Are there any young or emerging writers that either you have mentored or are still mentoring that you would like to talk about or give a shout out too?
I’m not mentoring any poets right now. One of my best friends is Grace A. Ali. She’s the editor of the wonderful online publication – Of Note. I’ve been helping her realize her dreams. During the year I write blurbs for writers and I sit down (or Skype) with folks. I don’t attend that many public readings. I think along with mentoring it’s important to find outlets for writers. One thing I try to do as a literary activist is to be an advocate for others. I continue to judge contests and read fellowship applications because it’s a service to the literary field. I continue to go into prisons and senior citizen homes, taking poetry to the people. Now and then I read an interview with a young writer and they list me as one of their mentors. This is what it means to grow old. But if I can give a shout out to one writer it would be Me-K Ahn. She’s a fiction writer teaching in Seoul, South Korea. I met her when she was a student at Bennington. I’m attracted to her concepts of erasure and what that means for a person like myself who has written two memoirs. I’ve been helping Me-K get her work published. A couple of my more recent poems have been dedicated to her.
Concerning versatility, it seems that writers should yield their penmanship to other literary genres or arts. For instance, you produce literary works in genres such as poetry, essays, memoirs, etc. Could you explain your decision to represent artists who are not confined to one genre? Plus, are you hiding songs you’ve written that the world doesn’t know about?
No songs coming from me right now. I’ve written a number of short stories. I would like to write a novel before my eyes close. I would like to be a diplomat or ambassador, bringing politics and culture together. My eyes turn to Pablo Neruda. Why write love poems if one doesn’t love social change?
Could you shed some light on historical movements and experiences that African American poetry has undergone, while giving us an idea where you think it is going?

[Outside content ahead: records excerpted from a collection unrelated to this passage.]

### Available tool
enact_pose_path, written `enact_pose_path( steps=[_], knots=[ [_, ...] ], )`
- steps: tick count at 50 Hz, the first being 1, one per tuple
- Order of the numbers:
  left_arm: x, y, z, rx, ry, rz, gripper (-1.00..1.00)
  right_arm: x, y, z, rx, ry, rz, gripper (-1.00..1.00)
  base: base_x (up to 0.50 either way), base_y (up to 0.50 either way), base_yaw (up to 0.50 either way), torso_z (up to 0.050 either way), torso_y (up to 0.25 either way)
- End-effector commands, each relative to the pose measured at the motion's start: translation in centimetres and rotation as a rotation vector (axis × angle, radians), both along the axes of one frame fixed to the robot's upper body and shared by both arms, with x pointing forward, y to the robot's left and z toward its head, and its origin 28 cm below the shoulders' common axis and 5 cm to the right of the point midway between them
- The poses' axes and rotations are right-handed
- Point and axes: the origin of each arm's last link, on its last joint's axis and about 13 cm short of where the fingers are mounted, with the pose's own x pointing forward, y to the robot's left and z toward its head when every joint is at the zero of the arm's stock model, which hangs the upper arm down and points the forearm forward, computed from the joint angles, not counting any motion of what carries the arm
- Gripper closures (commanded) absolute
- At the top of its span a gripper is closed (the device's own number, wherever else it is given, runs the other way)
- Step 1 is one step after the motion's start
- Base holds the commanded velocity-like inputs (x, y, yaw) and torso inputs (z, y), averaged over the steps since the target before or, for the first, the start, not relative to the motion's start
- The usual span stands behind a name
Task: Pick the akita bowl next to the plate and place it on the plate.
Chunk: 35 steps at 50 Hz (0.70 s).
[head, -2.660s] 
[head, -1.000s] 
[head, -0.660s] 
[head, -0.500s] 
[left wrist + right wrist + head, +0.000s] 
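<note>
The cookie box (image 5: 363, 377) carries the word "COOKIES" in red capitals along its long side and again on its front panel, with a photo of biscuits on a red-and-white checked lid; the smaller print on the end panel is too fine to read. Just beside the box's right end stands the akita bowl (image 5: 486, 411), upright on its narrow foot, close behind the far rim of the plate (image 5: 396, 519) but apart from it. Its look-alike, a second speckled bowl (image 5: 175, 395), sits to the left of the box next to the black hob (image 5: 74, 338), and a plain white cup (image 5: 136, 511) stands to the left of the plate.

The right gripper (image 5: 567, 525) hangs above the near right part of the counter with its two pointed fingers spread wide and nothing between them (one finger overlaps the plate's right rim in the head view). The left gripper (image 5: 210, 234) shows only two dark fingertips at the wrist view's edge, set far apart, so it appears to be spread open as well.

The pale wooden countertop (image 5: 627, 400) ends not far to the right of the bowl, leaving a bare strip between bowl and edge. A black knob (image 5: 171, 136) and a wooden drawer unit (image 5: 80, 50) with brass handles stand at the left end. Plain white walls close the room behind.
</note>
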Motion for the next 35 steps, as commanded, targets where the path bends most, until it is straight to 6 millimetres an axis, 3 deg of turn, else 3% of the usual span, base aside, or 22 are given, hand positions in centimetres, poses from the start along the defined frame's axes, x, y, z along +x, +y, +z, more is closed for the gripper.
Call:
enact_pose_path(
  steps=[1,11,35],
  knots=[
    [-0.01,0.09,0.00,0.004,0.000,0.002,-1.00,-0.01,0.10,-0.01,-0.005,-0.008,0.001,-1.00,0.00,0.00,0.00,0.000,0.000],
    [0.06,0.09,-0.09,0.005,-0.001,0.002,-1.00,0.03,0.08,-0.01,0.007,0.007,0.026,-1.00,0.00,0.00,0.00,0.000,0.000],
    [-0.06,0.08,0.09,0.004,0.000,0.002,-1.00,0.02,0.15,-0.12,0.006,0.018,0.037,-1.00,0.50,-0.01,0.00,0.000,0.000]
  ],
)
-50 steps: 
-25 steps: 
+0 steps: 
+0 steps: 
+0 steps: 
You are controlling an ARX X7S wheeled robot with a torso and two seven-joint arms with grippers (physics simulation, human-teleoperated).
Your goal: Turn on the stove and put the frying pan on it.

There is a Sea Change taking place in American poetry and it’s the result of such organizations as Cave Canem and Canto Mundo. I think in the next twenty years African American poets will dominate the prizes and poetry awards the way we do in the N.B.A. What is taking place in African American poetry today surpasses the Harlem Renaissance (New Negro Movement) and the Black Arts Movement (BAM). I expect to see 2-3 African Amercan poets selected to be poet laureate of the United States within the next 12-15 years. More African Americans will chair and direct creative writing programs. Look for border crossings into Brazil and wherever blackness is. What many younger writers must do is produce more critical essays. They need to shape the creative consciousness so that it does not succumb to the consumerism and the free market. We need to produce works of excellence. Our poems should rival Ellington’s sacred music. Come Sunday…we will see.